Ten Ways to Celebrate Mabon

1. Find some Balance

Mabon is a time of balance, when there are equal hours of darkness and light, and that can affect people in different ways. For some, it’s a season to honor the darker aspects of the goddess, calling upon that which is devoid of light. For others, it’s a time of thankfulness, of gratitude for the abundance we have at the season of harvest. Because this is, for many people, a time of high energy, there is sometimes a feeling of restlessness in the air, a sense that something is just a bit “off”. If you’re feeling a bit spiritually lopsided, with this simple meditation you can restore a little balance into your life. You can also try a ritual to bring balance and harmony to your home.

2. Hold a Food Drive

Many Pagans and Wiccans count Mabon as a time of thanks and blessings — and because of that, it seems like a good time to give to those less fortunate than ourselves. If you find yourself blessed with abundance at Mabon, why not give to those who aren’t? Invite friends over for a feast, but ask each of them to bring a canned food, dry goods, or other non-perishable items? Donate the collected bounty to a local food bank or homeless shelter.

3. Pick Some Apples

Apples are the perfect symbol of the Mabon season. Long connected to wisdom and magic, there are so many wonderful things you can do with an apple. Find an orchard near you, and spend a day with your family. As you pick the apples, give thanks to Pomona, goddess of fruit trees.
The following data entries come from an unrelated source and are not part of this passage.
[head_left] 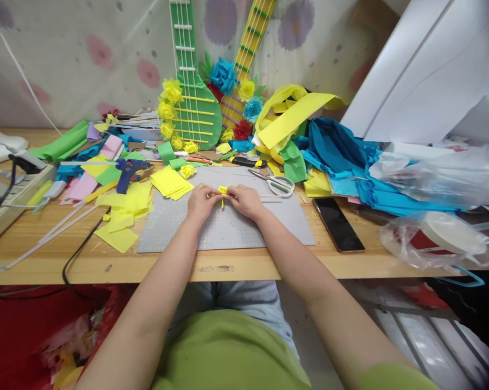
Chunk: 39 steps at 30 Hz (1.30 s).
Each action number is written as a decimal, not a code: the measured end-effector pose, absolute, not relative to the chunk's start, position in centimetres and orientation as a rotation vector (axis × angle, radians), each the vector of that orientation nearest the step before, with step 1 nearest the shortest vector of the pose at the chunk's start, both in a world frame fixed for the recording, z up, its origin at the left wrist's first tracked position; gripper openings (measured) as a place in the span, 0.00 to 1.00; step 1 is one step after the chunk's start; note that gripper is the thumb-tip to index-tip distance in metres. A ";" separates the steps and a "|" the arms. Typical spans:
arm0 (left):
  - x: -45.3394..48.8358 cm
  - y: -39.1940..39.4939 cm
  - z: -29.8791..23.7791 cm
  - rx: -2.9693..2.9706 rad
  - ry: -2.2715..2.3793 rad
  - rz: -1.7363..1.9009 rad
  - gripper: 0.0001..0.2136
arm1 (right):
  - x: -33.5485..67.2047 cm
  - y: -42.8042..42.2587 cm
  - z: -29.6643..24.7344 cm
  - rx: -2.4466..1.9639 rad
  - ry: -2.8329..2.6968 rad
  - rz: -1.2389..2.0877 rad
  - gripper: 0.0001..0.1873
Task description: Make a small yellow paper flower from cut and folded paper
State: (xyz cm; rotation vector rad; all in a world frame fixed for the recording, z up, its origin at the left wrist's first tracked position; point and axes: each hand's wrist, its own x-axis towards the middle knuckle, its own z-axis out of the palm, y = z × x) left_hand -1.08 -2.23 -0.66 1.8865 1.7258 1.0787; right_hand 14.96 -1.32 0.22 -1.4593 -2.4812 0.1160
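Both hands meet over the grey cutting mat, one on each side of a small yellow crepe paper flower. My left hand pinches it from the left, and my right hand from the right. A short yellow strip hangs below the fingertips. Much of the flower is hidden by the fingers. A thin pale stick lies on the mat just right of my right hand. Close to my left hand are a stack of yellow paper squares and a finished yellow paper flower.
Scissors lie at the mat's upper right, and a phone to its right. A blue glue gun stands on the left among paper scraps. Green and yellow paper guitars lean at the back. Blue crepe paper is heaped at right.
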 end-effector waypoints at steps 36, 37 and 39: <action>0.5 -3.2 -0.9 2.263 2.108 0.893 0.11 | 13.6 -2.0 0.5 -1.630 -2.315 0.075 0.12; 0.6 -3.2 -0.9 2.264 2.109 0.893 0.11 | 13.5 -2.0 0.5 -1.643 -2.305 0.074 0.13; 0.7 -3.1 -0.9 2.265 2.095 0.898 0.12 | 13.3 -2.1 0.4 -1.676 -2.287 0.068 0.14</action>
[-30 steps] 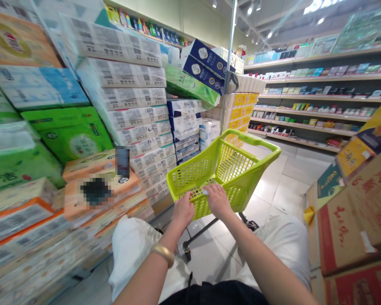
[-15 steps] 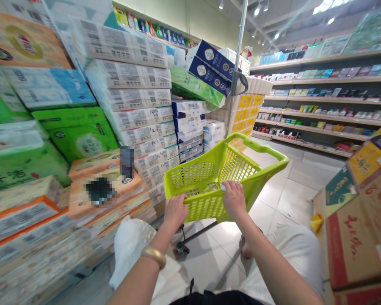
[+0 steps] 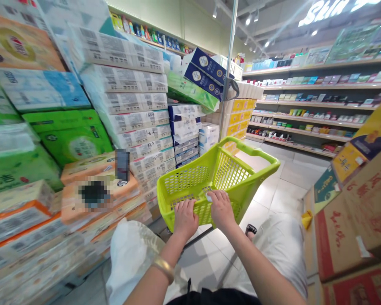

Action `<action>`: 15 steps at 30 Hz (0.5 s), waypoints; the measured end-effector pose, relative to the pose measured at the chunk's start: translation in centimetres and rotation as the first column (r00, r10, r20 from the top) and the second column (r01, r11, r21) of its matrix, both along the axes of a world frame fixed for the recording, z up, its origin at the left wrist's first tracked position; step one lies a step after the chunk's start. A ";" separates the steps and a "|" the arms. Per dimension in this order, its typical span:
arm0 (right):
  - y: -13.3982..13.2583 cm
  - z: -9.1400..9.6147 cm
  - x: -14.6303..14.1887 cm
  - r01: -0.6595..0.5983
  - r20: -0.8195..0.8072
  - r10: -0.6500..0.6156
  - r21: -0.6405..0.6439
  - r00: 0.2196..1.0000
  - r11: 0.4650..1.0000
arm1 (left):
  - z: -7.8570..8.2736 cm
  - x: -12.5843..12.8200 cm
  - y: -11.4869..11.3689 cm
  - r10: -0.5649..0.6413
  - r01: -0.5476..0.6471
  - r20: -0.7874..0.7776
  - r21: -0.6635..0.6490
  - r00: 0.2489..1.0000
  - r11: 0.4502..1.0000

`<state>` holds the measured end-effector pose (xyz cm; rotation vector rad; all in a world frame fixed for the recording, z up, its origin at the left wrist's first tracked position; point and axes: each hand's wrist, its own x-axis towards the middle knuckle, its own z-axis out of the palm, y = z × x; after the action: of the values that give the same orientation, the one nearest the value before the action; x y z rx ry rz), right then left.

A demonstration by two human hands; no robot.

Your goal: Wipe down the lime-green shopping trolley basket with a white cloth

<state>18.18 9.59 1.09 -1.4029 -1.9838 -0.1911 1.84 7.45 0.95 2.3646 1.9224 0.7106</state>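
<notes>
A lime-green shopping cart with a perforated plastic basket stands in front of my knees, its push handle pointing away to the right. My left hand is closed over the basket's near rim, fingers curled to the inside. Beside it, my right hand grips the same rim, with a small white bit showing by its thumb that I cannot make out. A gold bangle is on my left wrist. The part of the basket that I can see inside holds nothing visible.
Wrapped tissue packs rise in tall stacks on the left. A metal pole stands behind the cart. Cardboard boxes are piled close on the right. Shelves of small goods line the back. Tiled floor runs between them.
Both hands have come closer together along the rim. The cart and surroundings sit farther left in view, and the cart appears tilted or turned slightly differently.
</notes>
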 end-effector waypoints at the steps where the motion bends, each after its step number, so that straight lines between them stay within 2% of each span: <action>1: -0.2 0.0 -0.1 0.003 0.002 -0.003 0.001 1.000 1.000 | 0.0 0.0 -0.1 0.001 -0.001 0.002 0.006 1.000 1.000; 5: -0.8 0.0 0.1 -0.028 0.017 0.027 0.015 0.999 1.000 | -0.1 -0.3 -0.9 -0.003 0.003 0.005 0.032 1.000 0.999; 8: -1.0 0.3 2.3 -0.008 -0.012 0.008 0.056 1.000 0.998 | -0.2 -0.9 -1.4 -0.010 0.010 0.004 0.055 1.000 0.998; 12: -0.9 1.3 6.5 0.188 -0.115 -0.170 0.173 0.979 0.967 | -0.2 -1.6 -2.1 0.003 -0.003 -0.003 0.055 1.000 0.998; 15: -1.3 1.5 6.6 0.306 -0.187 -0.269 0.207 0.945 0.929 | -0.1 -1.8 -2.6 0.015 -0.015 -0.004 0.055 1.000 0.998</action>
<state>24.77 8.30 2.60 -1.4998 -1.5658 -0.4207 0.06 4.87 0.83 2.3877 1.9495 0.7699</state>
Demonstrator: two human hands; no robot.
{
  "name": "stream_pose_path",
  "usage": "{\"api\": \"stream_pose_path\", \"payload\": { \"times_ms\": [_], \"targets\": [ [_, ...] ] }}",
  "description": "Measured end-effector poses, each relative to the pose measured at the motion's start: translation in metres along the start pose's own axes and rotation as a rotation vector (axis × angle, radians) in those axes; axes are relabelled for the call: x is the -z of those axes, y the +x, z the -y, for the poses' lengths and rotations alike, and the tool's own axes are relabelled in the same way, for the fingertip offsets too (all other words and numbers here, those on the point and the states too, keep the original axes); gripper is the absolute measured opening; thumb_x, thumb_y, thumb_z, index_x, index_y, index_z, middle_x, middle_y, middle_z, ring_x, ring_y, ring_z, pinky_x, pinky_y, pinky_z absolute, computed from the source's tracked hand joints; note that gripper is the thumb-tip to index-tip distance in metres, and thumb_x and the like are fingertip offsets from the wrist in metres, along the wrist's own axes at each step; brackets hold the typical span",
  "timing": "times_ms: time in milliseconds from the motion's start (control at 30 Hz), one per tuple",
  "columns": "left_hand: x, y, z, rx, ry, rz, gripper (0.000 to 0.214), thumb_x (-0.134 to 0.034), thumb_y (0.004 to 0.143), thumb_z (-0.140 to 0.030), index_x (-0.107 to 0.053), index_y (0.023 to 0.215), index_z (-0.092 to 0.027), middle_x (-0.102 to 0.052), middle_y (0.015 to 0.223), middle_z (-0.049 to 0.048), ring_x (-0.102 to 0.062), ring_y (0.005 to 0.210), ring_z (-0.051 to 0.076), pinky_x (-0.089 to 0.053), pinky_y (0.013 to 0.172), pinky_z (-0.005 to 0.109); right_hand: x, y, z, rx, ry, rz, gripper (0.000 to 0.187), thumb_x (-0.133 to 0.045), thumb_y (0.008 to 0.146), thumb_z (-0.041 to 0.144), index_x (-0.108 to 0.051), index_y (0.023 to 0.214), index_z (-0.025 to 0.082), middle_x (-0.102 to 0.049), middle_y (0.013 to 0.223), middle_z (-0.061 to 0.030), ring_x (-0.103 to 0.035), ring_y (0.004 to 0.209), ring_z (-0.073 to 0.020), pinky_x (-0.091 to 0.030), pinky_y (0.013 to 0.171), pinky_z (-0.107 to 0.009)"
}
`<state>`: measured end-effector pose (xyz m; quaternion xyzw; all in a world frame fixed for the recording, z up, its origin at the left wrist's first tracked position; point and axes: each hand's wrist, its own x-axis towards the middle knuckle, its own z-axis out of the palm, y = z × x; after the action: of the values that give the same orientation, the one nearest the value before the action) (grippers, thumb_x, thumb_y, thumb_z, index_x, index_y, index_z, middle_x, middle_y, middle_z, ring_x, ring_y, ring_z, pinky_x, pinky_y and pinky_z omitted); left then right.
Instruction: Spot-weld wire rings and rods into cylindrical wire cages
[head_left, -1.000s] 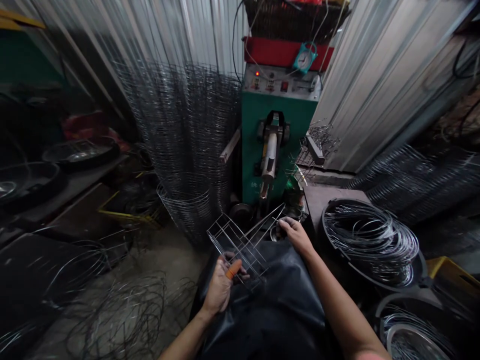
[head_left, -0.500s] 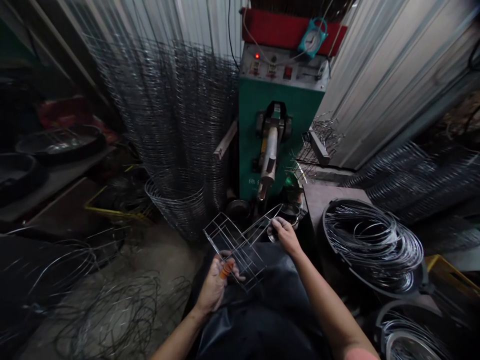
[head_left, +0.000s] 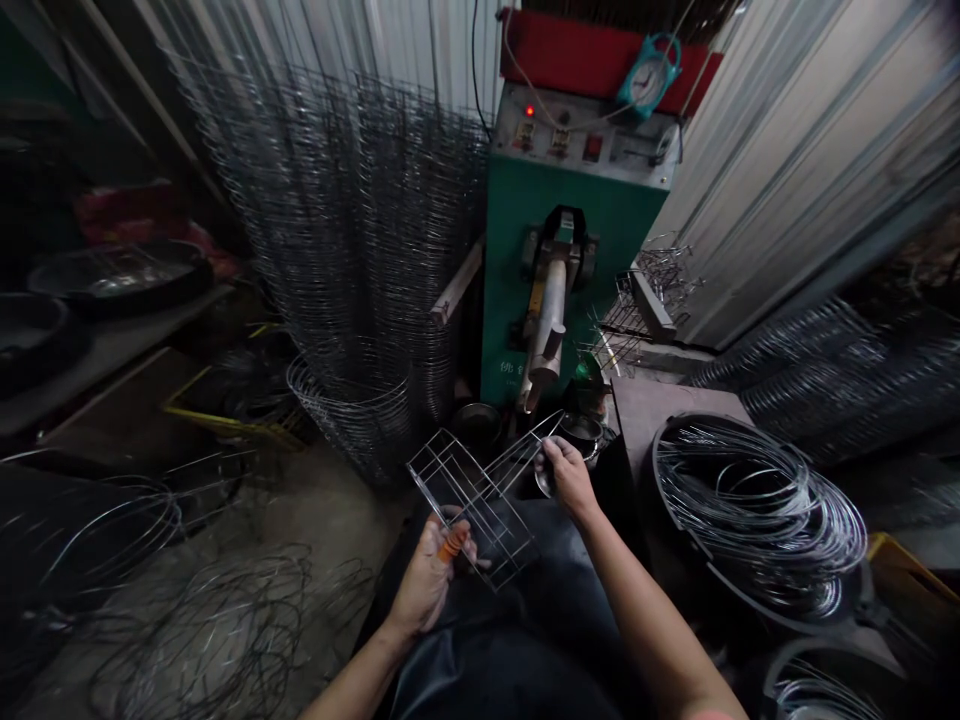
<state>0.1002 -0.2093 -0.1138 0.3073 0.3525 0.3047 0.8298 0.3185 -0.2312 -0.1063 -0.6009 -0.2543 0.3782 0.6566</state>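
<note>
A small wire rack (head_left: 480, 500), a grid of thin silvery rods, tilts above my lap. My left hand (head_left: 433, 568), with orange tape around the thumb, is closed on its near left edge. My right hand (head_left: 566, 475) pinches a narrow bent wire piece (head_left: 517, 455) that runs down to the left against the rack. Whether the wire piece is joined to the rack I cannot tell. Just beyond both hands is the metal arm (head_left: 546, 335) of a green machine (head_left: 506, 250), apart from the rack.
Tall stacks of wire rings (head_left: 330, 230) stand left of the machine. At right, a black basin (head_left: 664, 500) holds coiled wire hoops (head_left: 757, 500). Loose wire (head_left: 217, 630) lies on the floor at left. A blue clock-like dial (head_left: 646, 82) hangs on the machine's top.
My view has shifted slightly, so the machine and the basin sit farther right. Both hands keep their hold, and the rack has barely moved.
</note>
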Motion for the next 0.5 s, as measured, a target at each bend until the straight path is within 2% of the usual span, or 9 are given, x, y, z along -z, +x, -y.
{"api": "stream_pose_path", "payload": {
  "times_ms": [300,500],
  "targets": [
    [-0.009,0.013,-0.006,-0.025,0.016,-0.007,0.042,-0.070,0.067,-0.040,-0.045,0.095,-0.021,-0.051,0.064,-0.0042,-0.050,0.056,0.010,-0.044,0.055,0.023,-0.003,0.022,0.001,0.035,0.043,-0.027,0.032,-0.064,0.068,0.048,-0.052,0.065,0.019,-0.049,0.057,0.0037,-0.045,0.050,-0.0085,-0.038,0.048,-0.021],
    [-0.016,0.023,-0.010,-0.013,0.032,-0.030,0.039,-0.069,0.067,-0.042,-0.045,0.090,-0.021,-0.050,0.062,-0.0062,-0.050,0.055,0.008,-0.045,0.054,0.022,-0.006,0.037,0.000,0.068,0.077,-0.053,0.028,-0.064,0.070,0.044,-0.052,0.064,0.019,-0.048,0.055,0.0047,-0.044,0.049,-0.0077,-0.038,0.049,-0.020]
  ]
}}
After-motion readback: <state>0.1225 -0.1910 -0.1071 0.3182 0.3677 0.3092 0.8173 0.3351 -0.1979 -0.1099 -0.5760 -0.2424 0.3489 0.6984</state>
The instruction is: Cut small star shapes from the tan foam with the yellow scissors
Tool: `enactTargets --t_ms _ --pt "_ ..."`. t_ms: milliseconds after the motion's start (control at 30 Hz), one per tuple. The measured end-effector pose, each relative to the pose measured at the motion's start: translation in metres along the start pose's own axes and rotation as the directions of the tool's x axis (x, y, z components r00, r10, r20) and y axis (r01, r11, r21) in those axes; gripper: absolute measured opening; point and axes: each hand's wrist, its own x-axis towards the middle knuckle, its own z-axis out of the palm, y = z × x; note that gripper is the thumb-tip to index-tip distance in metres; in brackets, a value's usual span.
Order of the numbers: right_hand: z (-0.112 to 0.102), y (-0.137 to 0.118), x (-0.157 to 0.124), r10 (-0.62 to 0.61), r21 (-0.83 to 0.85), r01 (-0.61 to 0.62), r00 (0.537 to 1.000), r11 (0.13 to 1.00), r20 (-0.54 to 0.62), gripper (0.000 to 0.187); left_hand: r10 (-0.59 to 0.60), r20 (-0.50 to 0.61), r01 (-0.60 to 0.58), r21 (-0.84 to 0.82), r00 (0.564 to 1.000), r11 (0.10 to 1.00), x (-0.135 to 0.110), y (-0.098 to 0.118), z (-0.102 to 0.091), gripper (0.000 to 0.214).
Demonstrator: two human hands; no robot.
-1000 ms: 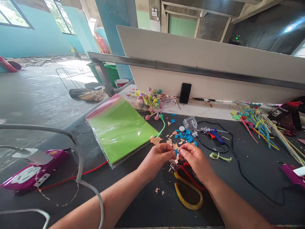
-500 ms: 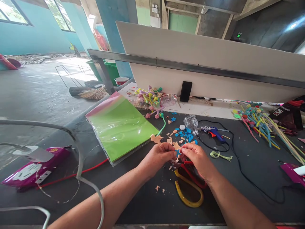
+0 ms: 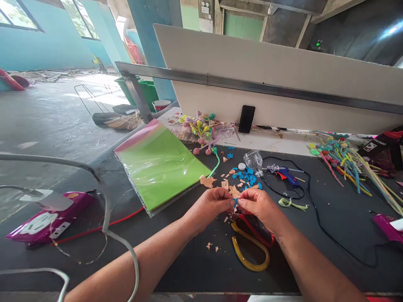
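Note:
Between my fingertips sits a small blue star-shaped cutout (image 3: 236, 202). My left hand (image 3: 214, 205) pinches it from one side and my right hand (image 3: 260, 206) from the other. Just below my right hand lie scissors (image 3: 252, 263) with a yellow handle loop and a red one; my hand partly covers them. Beyond my fingers are blue scraps (image 3: 249, 178) and peach-coloured scraps (image 3: 225, 184) scattered on the dark table. A larger peach scrap (image 3: 207, 181) lies by the edge of a plastic sleeve of green sheets (image 3: 170, 167).
A blue glue gun (image 3: 289, 177) and an upended clear bottle (image 3: 253, 161) lie behind my right hand, with a black cord. A phone (image 3: 246, 119) leans against the white board. Fuzzy stems (image 3: 349, 163) lie right; a purple power strip (image 3: 47, 222) and grey cable (image 3: 107, 205) lie left.
My right fingers have closed in on the blue star, and both hands now grip it. The view has shifted slightly; the things on the table lie as before.

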Motion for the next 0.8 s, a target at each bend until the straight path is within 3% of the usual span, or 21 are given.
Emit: enactTargets --t_ms 300,433,533,600,667,733,800 --pt "0.002 0.0 0.0 0.041 0.02 -0.041 0.999 0.999 -0.01 0.012 -0.024 0.006 0.024 0.035 1.0 0.999 0.0 -0.002 -0.001 0.015" --pt "-0.004 0.001 0.004 -0.036 0.024 0.035 0.999 0.999 0.021 0.017 -0.021 0.016 0.021 -0.014 1.0 1.0 0.001 0.001 -0.004 0.018" --pt "-0.008 -0.003 -0.001 -0.094 -0.203 0.096 0.995 0.975 0.018 0.016 -0.017 -0.005 0.017 -0.103 1.0 0.995 0.004 0.003 -0.009 0.02" --pt "-0.006 -0.007 -0.013 -0.092 -0.51 0.093 0.995 0.855 0.027 0.013 -0.004 -0.029 0.0 -0.161 1.0 0.987 0.006 0.005 -0.012 0.022" --pt "0.0 -0.007 -0.032 -0.095 -0.742 0.085 0.995 0.665 0.029 0.008 0.029 -0.038 -0.036 -0.199 0.999 0.979 0.006 0.007 -0.014 0.023" --pt "0.005 -0.004 -0.05 -0.105 -0.832 0.099 0.993 0.546 0.049 0.023 0.072 -0.022 -0.075 -0.215 0.997 0.974 0.006 0.008 -0.014 0.023" --pt "0.008 0.002 -0.061 -0.107 -0.836 0.113 0.992 0.537 0.065 0.038 0.11 0.001 -0.107 -0.223 0.994 0.969 0.004 0.008 -0.015 0.023"
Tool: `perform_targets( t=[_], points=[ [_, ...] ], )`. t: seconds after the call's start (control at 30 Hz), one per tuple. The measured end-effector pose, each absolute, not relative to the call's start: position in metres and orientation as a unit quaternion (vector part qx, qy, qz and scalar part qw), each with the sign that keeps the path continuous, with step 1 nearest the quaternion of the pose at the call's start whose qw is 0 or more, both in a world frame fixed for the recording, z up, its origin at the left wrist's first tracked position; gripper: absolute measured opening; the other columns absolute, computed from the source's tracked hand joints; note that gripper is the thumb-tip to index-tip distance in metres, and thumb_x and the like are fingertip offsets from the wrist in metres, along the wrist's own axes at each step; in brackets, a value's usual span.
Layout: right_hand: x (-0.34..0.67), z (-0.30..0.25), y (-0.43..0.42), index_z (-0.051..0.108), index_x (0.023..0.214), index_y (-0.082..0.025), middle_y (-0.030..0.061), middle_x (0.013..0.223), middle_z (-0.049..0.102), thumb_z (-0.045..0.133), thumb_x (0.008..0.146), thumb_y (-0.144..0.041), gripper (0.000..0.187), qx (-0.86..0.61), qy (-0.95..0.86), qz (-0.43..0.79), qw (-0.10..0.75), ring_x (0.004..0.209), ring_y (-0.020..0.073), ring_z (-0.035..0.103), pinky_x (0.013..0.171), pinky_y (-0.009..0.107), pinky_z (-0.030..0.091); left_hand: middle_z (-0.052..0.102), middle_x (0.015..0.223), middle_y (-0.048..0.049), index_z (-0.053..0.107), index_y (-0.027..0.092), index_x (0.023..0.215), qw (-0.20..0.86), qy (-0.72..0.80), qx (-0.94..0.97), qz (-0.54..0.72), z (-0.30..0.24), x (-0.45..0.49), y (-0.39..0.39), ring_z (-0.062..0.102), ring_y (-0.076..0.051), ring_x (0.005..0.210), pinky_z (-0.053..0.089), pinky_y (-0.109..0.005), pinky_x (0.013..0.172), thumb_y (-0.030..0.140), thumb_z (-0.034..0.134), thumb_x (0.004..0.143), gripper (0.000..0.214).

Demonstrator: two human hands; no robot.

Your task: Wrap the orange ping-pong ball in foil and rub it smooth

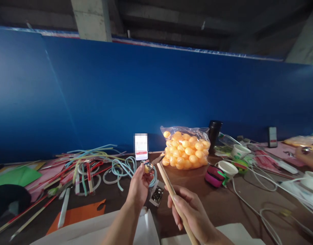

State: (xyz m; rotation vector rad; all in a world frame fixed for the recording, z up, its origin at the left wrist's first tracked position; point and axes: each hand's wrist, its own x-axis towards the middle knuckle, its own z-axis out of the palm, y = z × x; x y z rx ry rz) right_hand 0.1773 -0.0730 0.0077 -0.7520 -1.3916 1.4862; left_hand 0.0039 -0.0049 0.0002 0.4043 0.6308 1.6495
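Note:
My left hand is raised over the brown table, its fingertips pinched on a small shiny round ball. My right hand is closed around a long wooden stick that slants up and to the left. The stick's top end sits close beside the shiny ball. Just below the two hands lies a small open box of dark metal bits.
A clear bag of orange balls stands behind. Coloured tubes and straws sprawl at the left beside green and orange paper. Paper cups, a pink pouch, a dark cup, white cables and another person's hand are at the right.

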Motion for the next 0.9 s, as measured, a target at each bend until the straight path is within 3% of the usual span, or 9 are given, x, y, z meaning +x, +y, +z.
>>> perform_targets(
  t=[0.33,0.6,0.83,0.9],
  points=[
    [0.1740,0.0073,-0.0722,0.058,0.080,-0.014,0.0023,0.077,0.060,0.054,0.094,-0.043,0.033,-0.339,-0.588,0.602,0.421,0.037,0.0025,0.045,0.035,0.016,0.031,0.065,0.086,-0.0054,0.067,0.015,0.104,0.616,0.278,0.186,0.714,0.0012,0.0040,-0.0051,0.059,-0.010,0.066,0.051,-0.021,0.060,0.029,0.068,0.080,0.028],
    [0.1775,0.0076,-0.0737,0.058,0.082,-0.015,0.0021,0.079,0.059,0.055,0.094,-0.041,0.030,-0.303,-0.567,0.606,0.468,0.039,0.0026,0.044,0.037,0.017,0.033,0.062,0.080,-0.0024,0.066,0.016,0.107,0.621,0.264,0.198,0.711,0.0005,0.0038,-0.0056,0.058,-0.010,0.063,0.049,-0.020,0.058,0.033,0.070,0.079,0.033],
    [0.1713,0.0114,-0.0741,0.058,0.080,-0.014,-0.0028,0.056,0.054,0.056,0.092,-0.045,0.033,-0.352,-0.592,0.592,0.418,0.035,0.0044,0.042,0.035,0.016,0.030,0.065,0.086,-0.0049,0.067,0.015,0.101,0.617,0.286,0.194,0.707,-0.0002,0.0034,-0.0047,0.058,-0.010,0.066,0.050,-0.020,0.059,0.031,0.070,0.079,0.028],
    [0.1715,0.0122,-0.0752,0.059,0.081,-0.014,-0.0001,0.065,0.059,0.057,0.091,-0.046,0.034,-0.346,-0.587,0.593,0.429,0.036,0.0034,0.042,0.035,0.016,0.030,0.064,0.084,-0.0045,0.068,0.015,0.099,0.614,0.284,0.197,0.709,-0.0001,0.0034,-0.0045,0.058,-0.010,0.066,0.050,-0.020,0.060,0.032,0.070,0.079,0.027]
  ],
)
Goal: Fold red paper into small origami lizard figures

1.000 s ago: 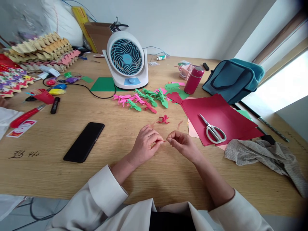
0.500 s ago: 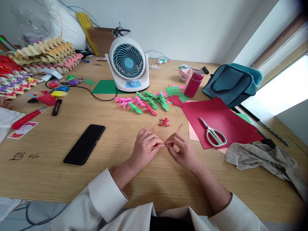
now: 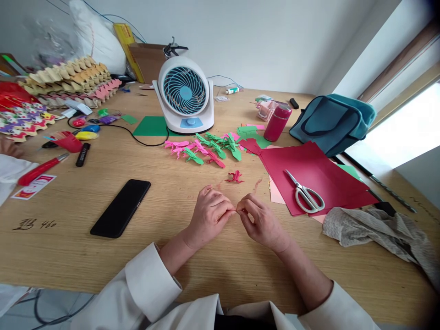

Be sure to only pick what you’re going to use — if you can, gather plenty to take home and preserve for the coming winter months. Take your apples home and use them in rituals, for divination, and for delicious recipes that your family can enjoy all season long.

4. Count Your Blessings

Mabon is a time of giving thanks, but sometimes we take our fortune for granted. Sit down and make a gratitude list. Write down things that you are thankful for. An attitude of gratefulness helps bring more abundance our way — what are things you’re glad you have in your life? Maybe it’s the small things, like “I’m glad I have my cat Peaches” or “I’m glad my car is running.” Maybe it’s something bigger, like “I’m thankful I have a warm home and food to eat” or “I’m thankful people love me even when I’m cranky.” Keep your list some place you can see it, and add to it when the mood strikes you.

5. Honor the Darkness

Without darkness, there is no light. Without night, there can be no day. Despite a basic human need to overlook the dark, there are many positive aspects to embracing the dark side, if it’s just for a short time. After all, it was Demeter’s love for her daughter Persephone that led her to wander the world, mourning for six months at a time, bringing us the death of the soil each fall. In some paths, Mabon is the time of year that celebrates the Crone aspect of a triune goddess. Celebrate a ritual that honors that aspect of the Goddess which we may not always find comforting or appealing, but which we must always be willing to acknowledge. Call upon the gods and goddesses of the dark night, and ask for their blessings this time of year.

6. Get Back to Nature

Fall is here, and that means the weather is bearable once more. The nights are becoming crisp and cool, and there’s a chill in the air. Take your family on a nature walk, and enjoy the changing sights and sounds of the outdoors. Listen for geese honking in the sky above you, check the trees for changing in the colors of the leaves, and watch the ground for dropped items like acorns, nuts, and seed pods. If you live in an area that doesn’t have any restrictions on removing natural items from park property, take a small bag with you and fill it up with the things you discover along the way. Bring your goodies home for your family’s altar. If you are prohibited from removing natural items, fill your bag with trash and clean up the outdoors!

7. Tell Timeless Stories

In many cultures, fall was a time of celebration and gathering. It was the season in which friends and relatives would come from far and near to get together before the cold winter kept them apart for months at a time. Part of this custom was storytelling. Learn the harvest tales of your ancestors or of the people indigenous to the area in which you live. A common theme in these stories is the cycle of death and rebirth, as seen in the planting season. Learn about the stories of Osiris, Mithras, Dionysius, Odin and other deities who have died and then restored to life.

8. Raise Some Energy

It’s not uncommon for Pagans and Wiccans to make remarks regarding the “energy” of an experience or event. If you’re having friends or family over to celebrate Mabon with you, you can raise group energy by working together. A great way to do this is with a drum or music circle. Invite everyone to bring drums, rattles, bells, or other instruments. Those who don’t have an instrument can clap their hands. Begin in a slow, regular rhythm, gradually increasing the tempo until it reaches a rapid pace. End the drumming at a pre-arranged signal, and you’ll be able to feel that energy wash over the group in waves. Another way of raising group energy is chanting, or with dance. With enough people, you can hold a Spiral Dance.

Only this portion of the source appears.